Mamy argumenty na przyszłość

2 godzin temu

Rok 2025 dobiega końca. Każdy z nas będzie miał na jego temat własne skojarzenia. Jak będzie go wspominała głowa naszego miasta, burmistrz Marcin Dmowski?

– Myślę, iż dla Świdnika był to kolejny rok stabilnego rozwoju. Porównując go do poprzednich, covidowych i początku wojny na Ukrainie, był dosyć spokojny, chociaż zagrożenia wciąż istnieją. Dowiódł tego wrześniowy alarm powietrzny. Dla mnie był to również pierwszy pełny rok samodzielnej pracy jako szefa administracji samorządowej. Przyznam, iż szczególnie się tego nie obawiałem, ponieważ zdobyłem już sporo doświadczenia współpracując wcześniej z burmistrzem Waldemarem Jaksonem i Radą Miasta poprzedniej kadencji.

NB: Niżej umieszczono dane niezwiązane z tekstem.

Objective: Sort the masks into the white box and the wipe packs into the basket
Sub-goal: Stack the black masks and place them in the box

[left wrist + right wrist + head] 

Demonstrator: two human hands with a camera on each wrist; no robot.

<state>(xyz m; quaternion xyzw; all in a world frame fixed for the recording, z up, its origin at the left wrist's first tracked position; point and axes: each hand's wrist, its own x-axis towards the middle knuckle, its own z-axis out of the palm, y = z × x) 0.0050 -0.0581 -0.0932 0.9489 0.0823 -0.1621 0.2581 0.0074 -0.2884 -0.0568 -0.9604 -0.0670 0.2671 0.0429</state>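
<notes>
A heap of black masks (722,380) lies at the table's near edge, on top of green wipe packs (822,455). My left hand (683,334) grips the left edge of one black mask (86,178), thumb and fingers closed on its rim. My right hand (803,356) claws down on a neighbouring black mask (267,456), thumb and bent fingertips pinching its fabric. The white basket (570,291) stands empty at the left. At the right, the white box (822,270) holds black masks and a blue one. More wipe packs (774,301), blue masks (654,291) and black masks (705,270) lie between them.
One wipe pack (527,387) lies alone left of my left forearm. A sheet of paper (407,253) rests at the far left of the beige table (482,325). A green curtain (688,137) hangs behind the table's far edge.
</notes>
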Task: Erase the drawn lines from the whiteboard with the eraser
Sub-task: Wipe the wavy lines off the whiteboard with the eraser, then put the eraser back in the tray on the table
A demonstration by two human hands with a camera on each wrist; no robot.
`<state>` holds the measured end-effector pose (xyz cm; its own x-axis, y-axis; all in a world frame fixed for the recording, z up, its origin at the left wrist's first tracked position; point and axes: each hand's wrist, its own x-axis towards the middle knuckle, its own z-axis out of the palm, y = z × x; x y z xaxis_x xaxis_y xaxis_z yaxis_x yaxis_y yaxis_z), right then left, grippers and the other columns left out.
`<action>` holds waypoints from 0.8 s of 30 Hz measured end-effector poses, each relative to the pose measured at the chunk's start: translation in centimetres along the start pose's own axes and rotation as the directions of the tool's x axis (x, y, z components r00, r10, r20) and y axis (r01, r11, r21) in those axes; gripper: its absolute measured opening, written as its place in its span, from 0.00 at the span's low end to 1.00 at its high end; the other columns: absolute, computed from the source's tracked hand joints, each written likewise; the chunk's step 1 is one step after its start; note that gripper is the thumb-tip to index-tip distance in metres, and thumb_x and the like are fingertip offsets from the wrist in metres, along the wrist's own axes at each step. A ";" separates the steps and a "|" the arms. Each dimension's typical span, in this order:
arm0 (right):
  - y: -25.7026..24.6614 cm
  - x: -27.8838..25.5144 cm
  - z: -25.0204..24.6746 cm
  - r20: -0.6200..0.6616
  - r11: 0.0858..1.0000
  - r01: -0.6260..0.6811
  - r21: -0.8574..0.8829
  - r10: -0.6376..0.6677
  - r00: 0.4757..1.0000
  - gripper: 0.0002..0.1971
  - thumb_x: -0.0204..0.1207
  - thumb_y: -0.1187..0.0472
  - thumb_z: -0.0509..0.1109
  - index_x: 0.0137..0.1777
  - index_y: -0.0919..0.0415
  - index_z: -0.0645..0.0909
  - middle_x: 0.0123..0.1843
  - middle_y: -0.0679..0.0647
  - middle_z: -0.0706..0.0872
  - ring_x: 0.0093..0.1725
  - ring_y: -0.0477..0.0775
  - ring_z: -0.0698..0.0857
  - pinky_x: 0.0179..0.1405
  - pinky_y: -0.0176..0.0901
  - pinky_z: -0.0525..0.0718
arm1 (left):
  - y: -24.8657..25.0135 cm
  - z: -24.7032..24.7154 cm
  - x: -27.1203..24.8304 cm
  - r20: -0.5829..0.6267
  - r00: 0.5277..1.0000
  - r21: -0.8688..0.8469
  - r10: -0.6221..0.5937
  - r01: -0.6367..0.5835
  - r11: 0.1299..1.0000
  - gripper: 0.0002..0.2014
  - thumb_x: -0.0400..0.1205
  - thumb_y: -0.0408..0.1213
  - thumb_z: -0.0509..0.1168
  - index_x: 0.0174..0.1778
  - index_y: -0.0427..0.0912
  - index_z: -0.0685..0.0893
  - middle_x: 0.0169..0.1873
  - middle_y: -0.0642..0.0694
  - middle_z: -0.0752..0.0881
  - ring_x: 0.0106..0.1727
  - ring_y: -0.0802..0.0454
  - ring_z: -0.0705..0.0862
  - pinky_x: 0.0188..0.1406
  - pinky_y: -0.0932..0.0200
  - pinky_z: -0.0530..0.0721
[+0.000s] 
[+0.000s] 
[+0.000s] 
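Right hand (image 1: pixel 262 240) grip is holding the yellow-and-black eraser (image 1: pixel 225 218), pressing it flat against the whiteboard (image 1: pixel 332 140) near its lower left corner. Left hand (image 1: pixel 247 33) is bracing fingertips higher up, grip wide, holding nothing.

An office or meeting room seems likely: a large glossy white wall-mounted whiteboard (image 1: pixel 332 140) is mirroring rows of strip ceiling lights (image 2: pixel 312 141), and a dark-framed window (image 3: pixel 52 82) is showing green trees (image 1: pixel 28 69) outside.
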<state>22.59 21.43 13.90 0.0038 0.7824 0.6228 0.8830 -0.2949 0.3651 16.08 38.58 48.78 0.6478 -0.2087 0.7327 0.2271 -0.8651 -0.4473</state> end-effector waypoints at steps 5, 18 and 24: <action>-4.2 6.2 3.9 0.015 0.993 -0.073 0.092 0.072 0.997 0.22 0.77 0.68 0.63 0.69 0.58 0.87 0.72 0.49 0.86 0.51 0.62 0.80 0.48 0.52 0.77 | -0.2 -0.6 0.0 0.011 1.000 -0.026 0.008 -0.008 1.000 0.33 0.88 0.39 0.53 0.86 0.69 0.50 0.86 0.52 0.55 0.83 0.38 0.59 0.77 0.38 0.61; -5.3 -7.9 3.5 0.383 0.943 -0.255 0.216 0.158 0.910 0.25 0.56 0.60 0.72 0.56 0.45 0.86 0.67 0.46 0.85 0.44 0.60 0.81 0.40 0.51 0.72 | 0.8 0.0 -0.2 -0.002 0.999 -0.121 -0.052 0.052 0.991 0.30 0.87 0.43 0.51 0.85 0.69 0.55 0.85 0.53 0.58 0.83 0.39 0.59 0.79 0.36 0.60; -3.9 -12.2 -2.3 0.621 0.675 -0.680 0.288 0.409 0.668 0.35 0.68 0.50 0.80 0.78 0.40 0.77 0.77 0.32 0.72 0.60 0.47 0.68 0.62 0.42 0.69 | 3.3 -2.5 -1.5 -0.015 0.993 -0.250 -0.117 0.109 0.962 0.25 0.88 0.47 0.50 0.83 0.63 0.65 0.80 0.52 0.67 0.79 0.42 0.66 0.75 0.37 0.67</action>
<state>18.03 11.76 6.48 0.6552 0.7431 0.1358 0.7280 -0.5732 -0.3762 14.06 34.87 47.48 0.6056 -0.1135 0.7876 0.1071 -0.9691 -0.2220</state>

– Wydaje się, iż powoli z horyzontu znika konieczność planowania jakichś epokowych inwestycji. Pozostają raczej szczegóły, które trzeba dopracowywać.

– W mojej opinii naprawdę epokowymi inwestycjami były na przestrzeni ostatnich dziesięcioleci powstanie Strefy Aktywności Gospodarczej i budowa portu lotniczego. Pierwsze było wydarzeniem o tyle historycznym, iż powstała druga podpora gospodarczych podstaw egzystencji miasta, która poprzednio zależała prawie wyłącznie od kondycji PZL-Świdnik. Drugie jest nie do przecenienia nie tylko dlatego, iż port skomunikował Świdnik praktycznie z całym światem, ale jest również źródłem ekonomicznej synergii oddziaływującym na rozwój całego regionu. Myślę jednak, iż mamy jeszcze do wykorzystania argumenty na przyszłość, na przykład możliwość pozyskania kolejnych terenów dla strefy gospodarczej. A zatem rzeczywiście fundamenty mamy. jeżeli spojrzeć na plan Świdnika, trudno tu jeszcze wytyczyć jakąś strategiczną drogę. Na wiszącej na ścianie mojego gabinetu mapce zaznaczone są przyszłoroczne inwestycje drogowe: ulice Żwirki i Wigury, prezydenta Lecha Kaczyńskiego, Skośna, Turystyczna i Gospodarcza. Żadna z nich, może Gospodarcza w pewnym stopniu, nie da się porównać z takimi przedsięwzięciami, jak al. NSZZ „Solidarność”. Z drugiej strony czasem zastanawiam się, co można by zrobić, gdyby mieć w kasie miasta ekstra 20-30 milionów złotych. Może dałoby się przeznaczyć je na obniżenie kosztów życia mieszkańców: niższe podatki, mniejsze opłaty za wodę i utylizację odpadów. Ale na razie jeszcze nas na to nie stać.

– Jak już tak się rozmarzyliśmy, widziałem plany budowy metra w Lublinie. Bardziej to fiction niż science, bo proponowanych przez jej autora linii jest chyba więcej niż w Londynie, ale z czasem choćby najbardziej nierealne pomysły mogą się urealnić. Ten plan przewiduje linię prowadzącą do Świdnika.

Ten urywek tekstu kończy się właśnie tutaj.